More, help any who read this to understand it is not an admonition, but a bolstering supportive cheer. I see, across this nation, people standing up to do things and say things they would never do because their zeal for You is intensifying. Lord, I cannot possibly express my gratitude that I am one of them or my joy that You have given me eyes to see it and ears to hear it. I don’t know what a revival looks like; I never had the history to see one. But I think it is now, and it’s not in an area but across the globe. The earth will rejoice, Your people cry out. Lord of all the earth, we will shout Your name. The enemy will try to silence us and through our eyes Your glare will shut his mouth and send him scurrying like the rat he is. Show us Your cathedral, Father. Show us what You can do with a willing soul, and let that cure spread to the ends of the earth that not one will remain who does not confess You.

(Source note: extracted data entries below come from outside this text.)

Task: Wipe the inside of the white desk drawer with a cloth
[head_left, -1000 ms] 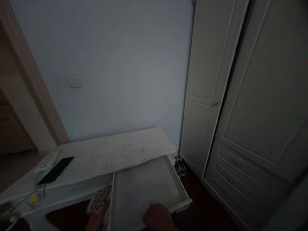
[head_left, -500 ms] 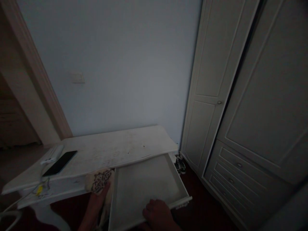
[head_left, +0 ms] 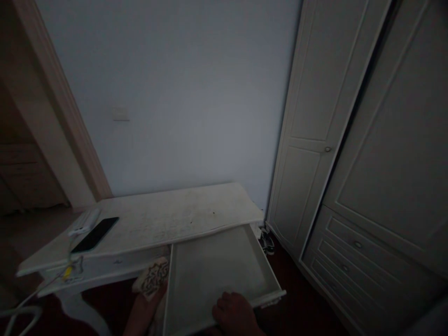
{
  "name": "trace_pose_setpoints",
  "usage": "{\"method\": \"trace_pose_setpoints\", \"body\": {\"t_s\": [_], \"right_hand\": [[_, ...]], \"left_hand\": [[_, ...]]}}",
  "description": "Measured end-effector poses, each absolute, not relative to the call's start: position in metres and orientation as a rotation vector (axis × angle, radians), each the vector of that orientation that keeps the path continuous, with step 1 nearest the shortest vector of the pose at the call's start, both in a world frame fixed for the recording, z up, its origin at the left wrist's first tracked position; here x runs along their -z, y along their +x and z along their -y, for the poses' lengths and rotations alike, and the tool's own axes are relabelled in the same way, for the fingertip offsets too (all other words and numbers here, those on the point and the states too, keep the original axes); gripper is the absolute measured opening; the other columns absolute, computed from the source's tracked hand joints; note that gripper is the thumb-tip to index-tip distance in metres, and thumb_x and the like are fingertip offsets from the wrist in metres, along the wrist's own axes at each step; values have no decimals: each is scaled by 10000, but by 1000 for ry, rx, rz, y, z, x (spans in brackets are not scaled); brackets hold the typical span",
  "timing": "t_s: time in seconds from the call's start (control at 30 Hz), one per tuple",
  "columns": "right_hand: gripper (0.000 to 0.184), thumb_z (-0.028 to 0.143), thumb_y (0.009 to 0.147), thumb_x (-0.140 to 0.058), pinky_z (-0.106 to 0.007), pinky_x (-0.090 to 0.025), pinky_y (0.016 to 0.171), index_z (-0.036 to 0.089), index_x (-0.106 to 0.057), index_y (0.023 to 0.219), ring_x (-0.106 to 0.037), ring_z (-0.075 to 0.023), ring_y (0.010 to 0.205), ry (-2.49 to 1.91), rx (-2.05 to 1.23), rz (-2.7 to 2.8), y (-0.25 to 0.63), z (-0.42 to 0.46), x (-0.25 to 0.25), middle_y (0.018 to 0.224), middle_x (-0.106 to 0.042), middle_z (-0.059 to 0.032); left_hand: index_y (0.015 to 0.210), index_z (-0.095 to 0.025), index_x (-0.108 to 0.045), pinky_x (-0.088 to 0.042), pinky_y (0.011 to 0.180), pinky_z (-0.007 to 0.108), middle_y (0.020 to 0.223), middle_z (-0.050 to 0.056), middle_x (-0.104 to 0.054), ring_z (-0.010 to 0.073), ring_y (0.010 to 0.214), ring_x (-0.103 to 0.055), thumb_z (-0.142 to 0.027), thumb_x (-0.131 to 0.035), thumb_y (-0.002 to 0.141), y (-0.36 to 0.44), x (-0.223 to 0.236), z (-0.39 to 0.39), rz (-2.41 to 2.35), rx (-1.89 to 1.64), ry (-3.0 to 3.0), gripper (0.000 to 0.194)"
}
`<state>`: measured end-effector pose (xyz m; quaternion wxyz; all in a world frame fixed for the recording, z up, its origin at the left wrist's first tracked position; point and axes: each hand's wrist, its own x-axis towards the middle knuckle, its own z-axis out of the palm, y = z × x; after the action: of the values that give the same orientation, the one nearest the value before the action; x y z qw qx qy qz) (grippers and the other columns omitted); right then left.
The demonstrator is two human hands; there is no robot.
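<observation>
Risk: leaning on the drawer (head_left: 220,266), well out, could tip or unseat it; the cloth (head_left: 156,276) might snag its side wall. Pose: my right hand (head_left: 234,311), knuckles up, fingers curled over the drawer's front; my left hand (head_left: 150,303) grips the cloth just left of the drawer, fingers mostly hidden.

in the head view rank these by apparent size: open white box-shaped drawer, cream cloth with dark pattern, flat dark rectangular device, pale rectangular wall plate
Largest: drawer
Middle, unranked: cloth and device look close in size; the left hand partly covers the cloth
Smallest: wall plate
</observation>
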<state>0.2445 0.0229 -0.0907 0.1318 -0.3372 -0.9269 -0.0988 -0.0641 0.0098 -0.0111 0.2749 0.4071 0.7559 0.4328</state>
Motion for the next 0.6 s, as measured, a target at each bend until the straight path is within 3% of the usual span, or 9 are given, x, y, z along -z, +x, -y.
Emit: {"method": "trace_pose_setpoints", "body": {"t_s": [0.23, 0.33, 0.47, 0.6], "right_hand": [[568, 781, 755, -771, -297, -469, 599, 234, -632, 817, -679, -229, 746, -960, 355, 2665, 245, -26, 97, 758, -716, -9], [557, 778, 773, -760, -307, -484, 617, 238, -643, 842, -682, -236, 771, -984, 293, 2691, 246, -23, 92, 784, -726, -10], [531, 756, 807, -745, -307, -492, 641, 236, -654, 862, -672, -239, 800, -990, 251, 2727, 246, -24, 90, 800, -727, -25], [545, 769, 827, -729, -292, -485, 647, 231, -645, 846, -655, -227, 797, -977, 255, 2725, 244, -26, 100, 790, -716, -28]], "left_hand": [[1047, -191, -707, -564, 1063, 511, 1124, 191, -808, 437, 1236, -709, -772, -596, 739, -69, -25, -17, -2161, -965, 1263, 667], [1025, -197, -704, -515, 1124, 546, 1130, 210, -796, 468, 1273, -680, -813, -598, 687, -73, -11, -11, -2169, -927, 1214, 711], [1001, -225, -702, -466, 1197, 488, 1171, 177, -798, 422, 1365, -628, -796, -661, 568, -80, 24, 0, -1993, -1082, 1048, 718], [924, -244, -713, -547, 1118, 478, 1048, 138, -821, 403, 1263, -701, -771, -676, 606, -82, 46, 20, -1975, -1092, 1054, 617]]}}
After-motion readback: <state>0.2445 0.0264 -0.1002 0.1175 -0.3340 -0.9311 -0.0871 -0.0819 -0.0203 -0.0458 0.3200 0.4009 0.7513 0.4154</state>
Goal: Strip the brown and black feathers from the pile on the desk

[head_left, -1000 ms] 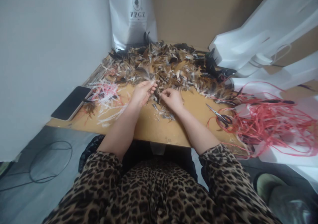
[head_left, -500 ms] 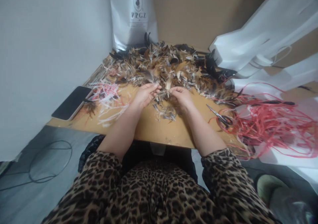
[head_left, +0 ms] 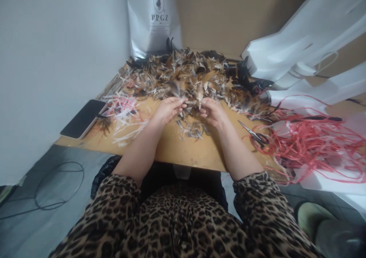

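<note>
My left hand (head_left: 170,109) is closed in a pinch on a brownish-grey feather (head_left: 174,87) that points up from its fingertips. Just across from it, my right hand (head_left: 211,111) pinches a paler, tan feather (head_left: 199,91). A small gap separates the two hands, just above the near edge of a big pile of brown, tan and black feathers (head_left: 185,69). Below the hands, a scatter of small grey feather bits (head_left: 191,130) lies on the yellowish tabletop (head_left: 183,153).
A phone (head_left: 83,118) lies at the table's left edge, beside pink and white strips (head_left: 121,106). Open scissors (head_left: 254,134) rest at the right, by a tangle of red ribbon strips (head_left: 317,143). Behind the pile stands a silver-white bag (head_left: 156,25); white packaging (head_left: 288,52) leans at the right.
My right hand has moved slightly right, away from the left, with the tan feather in its fingers. My left hand has barely shifted.
</note>
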### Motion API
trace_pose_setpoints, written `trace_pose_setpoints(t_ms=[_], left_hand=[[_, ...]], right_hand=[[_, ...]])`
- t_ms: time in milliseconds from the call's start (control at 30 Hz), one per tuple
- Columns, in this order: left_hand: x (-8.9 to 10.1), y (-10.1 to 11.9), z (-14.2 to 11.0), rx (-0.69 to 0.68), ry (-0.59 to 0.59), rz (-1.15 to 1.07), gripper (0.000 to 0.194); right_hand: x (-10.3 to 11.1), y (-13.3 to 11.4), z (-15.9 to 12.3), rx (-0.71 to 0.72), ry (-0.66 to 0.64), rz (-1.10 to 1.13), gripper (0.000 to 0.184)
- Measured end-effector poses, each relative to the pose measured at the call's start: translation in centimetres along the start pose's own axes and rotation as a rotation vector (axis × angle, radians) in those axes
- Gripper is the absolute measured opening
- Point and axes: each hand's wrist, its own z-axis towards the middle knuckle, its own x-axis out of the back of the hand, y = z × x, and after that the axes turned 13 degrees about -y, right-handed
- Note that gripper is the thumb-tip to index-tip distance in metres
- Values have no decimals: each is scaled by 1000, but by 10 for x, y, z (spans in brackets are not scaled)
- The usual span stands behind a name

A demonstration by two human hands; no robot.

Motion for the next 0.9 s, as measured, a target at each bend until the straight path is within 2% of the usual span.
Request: trace_pose_setpoints(t_ms=[233,400,533,700,900], left_hand=[[-7,-4,-2,72,-18,151,13],[-9,-5,-4,119,-96,146,7],[-4,-1,-2,89,-104,26,4],[2,4,0,-13,-7,-10,2],[-2,0,-3,50,-68,81,8]], right_hand=[[1,-1,-1,-25,-45,-25,30],[3,-1,-1,-40,-53,4,31],[3,-3,-2,-39,-55,6,31],[4,-6,-3,-36,-72,-9,33],[5,-5,-2,-53,-70,-10,34]])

I know Your last prophecy, but I see it as clearly as we see the one You gave Jonah. I don’t need Revelation, I don’t care what we think is supposed to happen. Show us, Father. Forget making the sun stand still or raising some dead. Use us to cure every heart of its bitterness toward You. I believe You can and are willing to do this. I trust You for it. Like no other prayer I have ever said or written I pray this, Lord. I will serve You regardless, You know that, but I can already feel the joy of watching tens of millions realize; seeing the whole church watch as that prophecy is collapsed by Love between and among us and You. I see it as truly as if it had already happened. In the name of Your Word, and my brother, Jesus, I pray. I Love You, I praise You, I trust You, I serve You. Amen!